TASK ITEM:
One part of the entries below is wanted: the lines from the one containing "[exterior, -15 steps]" through the one containing "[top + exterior". Write those out exactly and nothing else.

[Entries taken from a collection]
⁂

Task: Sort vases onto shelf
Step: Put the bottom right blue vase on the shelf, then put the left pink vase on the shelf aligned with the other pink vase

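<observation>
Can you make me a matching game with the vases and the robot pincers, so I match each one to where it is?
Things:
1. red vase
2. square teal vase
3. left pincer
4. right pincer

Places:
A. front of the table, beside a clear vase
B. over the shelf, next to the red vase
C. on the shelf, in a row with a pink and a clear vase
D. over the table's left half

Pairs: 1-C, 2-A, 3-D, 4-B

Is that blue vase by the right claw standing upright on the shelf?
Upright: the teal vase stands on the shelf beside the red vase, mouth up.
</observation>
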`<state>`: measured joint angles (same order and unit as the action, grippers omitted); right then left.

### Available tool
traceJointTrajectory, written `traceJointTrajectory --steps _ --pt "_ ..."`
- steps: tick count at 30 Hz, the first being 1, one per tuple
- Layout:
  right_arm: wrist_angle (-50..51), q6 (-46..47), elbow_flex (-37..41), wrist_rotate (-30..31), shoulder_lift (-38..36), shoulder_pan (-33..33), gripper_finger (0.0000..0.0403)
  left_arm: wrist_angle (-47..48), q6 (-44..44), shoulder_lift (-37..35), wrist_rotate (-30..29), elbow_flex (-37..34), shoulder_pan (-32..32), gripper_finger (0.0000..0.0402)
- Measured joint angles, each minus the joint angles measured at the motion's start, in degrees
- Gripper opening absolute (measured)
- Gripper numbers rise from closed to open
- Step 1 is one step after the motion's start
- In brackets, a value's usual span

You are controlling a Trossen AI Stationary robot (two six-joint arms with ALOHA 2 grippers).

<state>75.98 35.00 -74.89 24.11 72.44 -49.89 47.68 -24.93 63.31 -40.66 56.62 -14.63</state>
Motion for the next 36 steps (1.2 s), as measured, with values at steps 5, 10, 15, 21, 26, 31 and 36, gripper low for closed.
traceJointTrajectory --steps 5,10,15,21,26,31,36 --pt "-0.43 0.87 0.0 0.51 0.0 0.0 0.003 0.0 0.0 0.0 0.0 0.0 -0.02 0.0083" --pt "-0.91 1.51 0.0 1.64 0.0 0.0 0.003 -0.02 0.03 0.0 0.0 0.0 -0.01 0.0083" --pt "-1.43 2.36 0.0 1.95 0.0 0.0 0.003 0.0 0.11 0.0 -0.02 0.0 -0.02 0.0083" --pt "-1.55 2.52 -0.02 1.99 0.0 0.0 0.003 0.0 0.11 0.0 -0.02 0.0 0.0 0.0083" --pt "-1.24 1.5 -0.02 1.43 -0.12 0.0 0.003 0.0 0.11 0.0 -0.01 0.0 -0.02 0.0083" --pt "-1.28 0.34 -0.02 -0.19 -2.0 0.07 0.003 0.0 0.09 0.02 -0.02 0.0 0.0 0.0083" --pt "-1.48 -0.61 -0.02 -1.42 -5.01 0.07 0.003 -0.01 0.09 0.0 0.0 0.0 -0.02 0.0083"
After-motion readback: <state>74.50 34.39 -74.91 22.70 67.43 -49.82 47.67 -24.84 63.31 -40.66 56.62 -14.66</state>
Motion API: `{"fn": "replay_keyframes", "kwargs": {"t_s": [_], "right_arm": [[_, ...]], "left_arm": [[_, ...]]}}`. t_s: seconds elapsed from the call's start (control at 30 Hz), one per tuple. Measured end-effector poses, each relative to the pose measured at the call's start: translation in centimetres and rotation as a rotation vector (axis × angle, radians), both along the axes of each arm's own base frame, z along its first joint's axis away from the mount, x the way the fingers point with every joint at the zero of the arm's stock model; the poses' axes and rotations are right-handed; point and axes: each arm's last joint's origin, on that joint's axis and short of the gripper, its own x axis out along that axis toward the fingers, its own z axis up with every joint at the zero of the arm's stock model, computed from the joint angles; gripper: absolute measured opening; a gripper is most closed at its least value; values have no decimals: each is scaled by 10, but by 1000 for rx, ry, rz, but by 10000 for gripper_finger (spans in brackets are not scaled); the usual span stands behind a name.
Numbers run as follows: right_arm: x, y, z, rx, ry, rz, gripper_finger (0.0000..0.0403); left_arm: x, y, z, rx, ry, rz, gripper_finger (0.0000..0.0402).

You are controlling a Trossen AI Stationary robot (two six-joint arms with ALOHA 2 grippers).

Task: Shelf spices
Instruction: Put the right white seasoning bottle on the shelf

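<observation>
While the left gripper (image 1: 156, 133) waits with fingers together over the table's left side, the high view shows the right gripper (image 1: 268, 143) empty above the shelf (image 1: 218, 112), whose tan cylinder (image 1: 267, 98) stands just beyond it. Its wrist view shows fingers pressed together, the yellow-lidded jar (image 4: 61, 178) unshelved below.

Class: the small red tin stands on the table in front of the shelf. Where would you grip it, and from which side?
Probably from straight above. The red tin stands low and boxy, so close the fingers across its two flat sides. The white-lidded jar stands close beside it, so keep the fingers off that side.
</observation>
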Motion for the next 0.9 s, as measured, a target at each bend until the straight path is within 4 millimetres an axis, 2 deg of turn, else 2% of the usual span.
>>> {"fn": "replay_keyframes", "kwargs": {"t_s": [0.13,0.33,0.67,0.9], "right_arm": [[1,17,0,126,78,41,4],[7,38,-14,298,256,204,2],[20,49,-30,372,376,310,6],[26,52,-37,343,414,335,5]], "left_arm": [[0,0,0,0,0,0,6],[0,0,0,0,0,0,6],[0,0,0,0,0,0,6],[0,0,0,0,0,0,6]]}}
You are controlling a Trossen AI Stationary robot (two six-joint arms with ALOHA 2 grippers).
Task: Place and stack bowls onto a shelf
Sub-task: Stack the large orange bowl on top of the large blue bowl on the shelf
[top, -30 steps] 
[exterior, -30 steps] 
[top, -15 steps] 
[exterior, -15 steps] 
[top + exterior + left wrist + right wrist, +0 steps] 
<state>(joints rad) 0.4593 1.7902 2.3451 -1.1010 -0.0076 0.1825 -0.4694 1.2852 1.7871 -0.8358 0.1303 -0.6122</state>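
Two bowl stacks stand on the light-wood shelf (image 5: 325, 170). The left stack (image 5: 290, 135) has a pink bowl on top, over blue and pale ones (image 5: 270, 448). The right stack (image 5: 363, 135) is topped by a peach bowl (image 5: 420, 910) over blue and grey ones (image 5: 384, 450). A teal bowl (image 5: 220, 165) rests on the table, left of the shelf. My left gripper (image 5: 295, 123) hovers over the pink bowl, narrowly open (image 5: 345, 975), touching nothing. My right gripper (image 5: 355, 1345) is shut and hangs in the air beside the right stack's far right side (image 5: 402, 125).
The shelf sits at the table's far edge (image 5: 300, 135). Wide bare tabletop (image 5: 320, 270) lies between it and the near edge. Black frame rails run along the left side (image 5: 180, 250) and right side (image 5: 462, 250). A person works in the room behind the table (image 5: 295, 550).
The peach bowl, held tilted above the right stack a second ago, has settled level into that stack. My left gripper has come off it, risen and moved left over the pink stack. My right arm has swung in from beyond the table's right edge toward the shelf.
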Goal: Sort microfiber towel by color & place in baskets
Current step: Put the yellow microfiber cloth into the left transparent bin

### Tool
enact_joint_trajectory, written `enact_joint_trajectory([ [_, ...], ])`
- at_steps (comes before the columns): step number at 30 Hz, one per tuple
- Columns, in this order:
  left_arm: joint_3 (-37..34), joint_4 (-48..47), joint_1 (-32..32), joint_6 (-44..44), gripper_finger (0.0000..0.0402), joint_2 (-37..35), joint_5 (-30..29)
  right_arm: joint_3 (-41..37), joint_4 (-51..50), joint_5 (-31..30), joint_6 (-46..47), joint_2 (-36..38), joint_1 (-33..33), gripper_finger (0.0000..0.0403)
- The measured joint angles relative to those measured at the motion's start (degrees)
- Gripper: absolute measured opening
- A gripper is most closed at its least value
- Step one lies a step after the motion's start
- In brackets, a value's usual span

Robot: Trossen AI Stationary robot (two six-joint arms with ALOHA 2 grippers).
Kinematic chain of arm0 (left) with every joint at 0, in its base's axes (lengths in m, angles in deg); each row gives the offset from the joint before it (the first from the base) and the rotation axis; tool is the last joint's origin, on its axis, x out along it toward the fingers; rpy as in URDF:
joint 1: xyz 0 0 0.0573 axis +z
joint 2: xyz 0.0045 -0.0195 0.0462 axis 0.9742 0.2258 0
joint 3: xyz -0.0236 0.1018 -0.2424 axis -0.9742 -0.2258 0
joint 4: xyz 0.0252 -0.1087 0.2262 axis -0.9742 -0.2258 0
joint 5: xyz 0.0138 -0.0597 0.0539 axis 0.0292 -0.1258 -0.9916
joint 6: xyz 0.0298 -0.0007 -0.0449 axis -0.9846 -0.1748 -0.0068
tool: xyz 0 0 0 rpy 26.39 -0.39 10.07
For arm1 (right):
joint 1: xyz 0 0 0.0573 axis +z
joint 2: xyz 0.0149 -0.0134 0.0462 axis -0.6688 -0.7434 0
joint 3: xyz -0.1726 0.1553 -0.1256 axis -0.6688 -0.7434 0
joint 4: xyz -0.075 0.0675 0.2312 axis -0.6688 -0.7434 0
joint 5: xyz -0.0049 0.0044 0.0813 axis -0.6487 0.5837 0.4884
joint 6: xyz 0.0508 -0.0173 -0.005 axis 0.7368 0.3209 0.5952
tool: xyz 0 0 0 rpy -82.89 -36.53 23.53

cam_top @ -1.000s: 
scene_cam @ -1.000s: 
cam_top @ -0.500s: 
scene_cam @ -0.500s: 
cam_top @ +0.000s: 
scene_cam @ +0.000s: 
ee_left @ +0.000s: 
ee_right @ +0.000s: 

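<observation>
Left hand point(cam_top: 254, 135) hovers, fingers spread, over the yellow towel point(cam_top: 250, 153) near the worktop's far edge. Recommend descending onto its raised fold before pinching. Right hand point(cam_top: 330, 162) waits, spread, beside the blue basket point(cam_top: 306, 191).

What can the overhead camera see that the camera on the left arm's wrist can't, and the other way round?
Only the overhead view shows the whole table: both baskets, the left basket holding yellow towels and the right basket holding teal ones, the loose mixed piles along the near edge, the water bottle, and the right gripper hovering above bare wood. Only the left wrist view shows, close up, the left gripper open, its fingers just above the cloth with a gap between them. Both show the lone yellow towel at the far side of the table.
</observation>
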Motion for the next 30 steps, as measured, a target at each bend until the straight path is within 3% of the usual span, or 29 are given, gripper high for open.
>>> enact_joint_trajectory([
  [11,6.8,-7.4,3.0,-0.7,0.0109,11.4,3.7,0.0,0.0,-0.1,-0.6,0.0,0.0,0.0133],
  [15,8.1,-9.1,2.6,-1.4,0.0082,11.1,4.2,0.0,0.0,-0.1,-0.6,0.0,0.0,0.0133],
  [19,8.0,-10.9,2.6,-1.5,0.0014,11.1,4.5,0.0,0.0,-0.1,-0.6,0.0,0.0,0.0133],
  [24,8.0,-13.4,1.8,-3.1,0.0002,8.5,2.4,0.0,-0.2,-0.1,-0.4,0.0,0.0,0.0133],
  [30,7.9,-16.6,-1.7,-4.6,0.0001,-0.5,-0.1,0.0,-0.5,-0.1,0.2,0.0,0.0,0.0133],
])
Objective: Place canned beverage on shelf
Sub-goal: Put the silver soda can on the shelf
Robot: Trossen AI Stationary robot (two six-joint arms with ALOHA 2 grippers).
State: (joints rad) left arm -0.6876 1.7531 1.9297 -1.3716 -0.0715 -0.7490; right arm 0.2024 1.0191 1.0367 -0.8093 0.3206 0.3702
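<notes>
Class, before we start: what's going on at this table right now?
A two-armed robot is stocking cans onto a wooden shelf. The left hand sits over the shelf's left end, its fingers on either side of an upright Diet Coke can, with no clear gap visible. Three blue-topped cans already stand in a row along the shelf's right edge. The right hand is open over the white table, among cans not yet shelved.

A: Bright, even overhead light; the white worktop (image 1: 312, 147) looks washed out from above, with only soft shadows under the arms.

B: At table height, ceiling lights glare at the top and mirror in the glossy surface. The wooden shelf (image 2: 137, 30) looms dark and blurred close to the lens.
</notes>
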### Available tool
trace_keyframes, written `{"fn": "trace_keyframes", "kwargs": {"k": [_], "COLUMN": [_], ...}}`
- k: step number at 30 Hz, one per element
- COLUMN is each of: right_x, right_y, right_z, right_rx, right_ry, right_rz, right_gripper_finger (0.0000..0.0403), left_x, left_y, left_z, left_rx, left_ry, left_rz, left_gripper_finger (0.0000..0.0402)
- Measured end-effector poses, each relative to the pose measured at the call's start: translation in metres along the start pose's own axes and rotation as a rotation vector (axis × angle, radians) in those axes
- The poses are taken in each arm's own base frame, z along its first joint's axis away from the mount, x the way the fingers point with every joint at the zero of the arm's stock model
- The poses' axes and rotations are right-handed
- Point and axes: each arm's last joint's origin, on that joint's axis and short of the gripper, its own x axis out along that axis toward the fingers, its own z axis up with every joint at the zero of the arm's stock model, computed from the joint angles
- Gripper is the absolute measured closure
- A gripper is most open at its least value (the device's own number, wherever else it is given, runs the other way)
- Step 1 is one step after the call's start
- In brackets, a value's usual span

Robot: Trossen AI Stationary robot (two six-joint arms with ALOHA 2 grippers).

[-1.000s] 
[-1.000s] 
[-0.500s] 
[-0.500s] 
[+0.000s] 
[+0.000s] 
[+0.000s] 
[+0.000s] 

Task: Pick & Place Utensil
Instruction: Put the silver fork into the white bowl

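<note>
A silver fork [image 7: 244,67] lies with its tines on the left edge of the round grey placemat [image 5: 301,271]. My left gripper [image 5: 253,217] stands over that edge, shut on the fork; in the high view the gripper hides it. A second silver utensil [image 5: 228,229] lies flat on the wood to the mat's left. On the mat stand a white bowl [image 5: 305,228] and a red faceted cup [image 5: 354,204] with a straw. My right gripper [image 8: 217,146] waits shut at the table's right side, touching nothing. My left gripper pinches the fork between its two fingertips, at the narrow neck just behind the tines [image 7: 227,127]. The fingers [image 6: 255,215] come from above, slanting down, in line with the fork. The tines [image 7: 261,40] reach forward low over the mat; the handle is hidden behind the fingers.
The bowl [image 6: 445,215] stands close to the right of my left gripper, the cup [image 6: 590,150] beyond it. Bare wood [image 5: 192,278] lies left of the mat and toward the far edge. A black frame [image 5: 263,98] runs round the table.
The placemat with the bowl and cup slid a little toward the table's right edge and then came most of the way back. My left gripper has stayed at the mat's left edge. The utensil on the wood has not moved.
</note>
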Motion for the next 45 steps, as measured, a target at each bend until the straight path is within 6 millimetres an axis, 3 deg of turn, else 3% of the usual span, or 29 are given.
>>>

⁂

EXERCISE RESULT:
[exterior, -15 steps] 
[top + exterior + left wrist + right wrist, +0 steps] 

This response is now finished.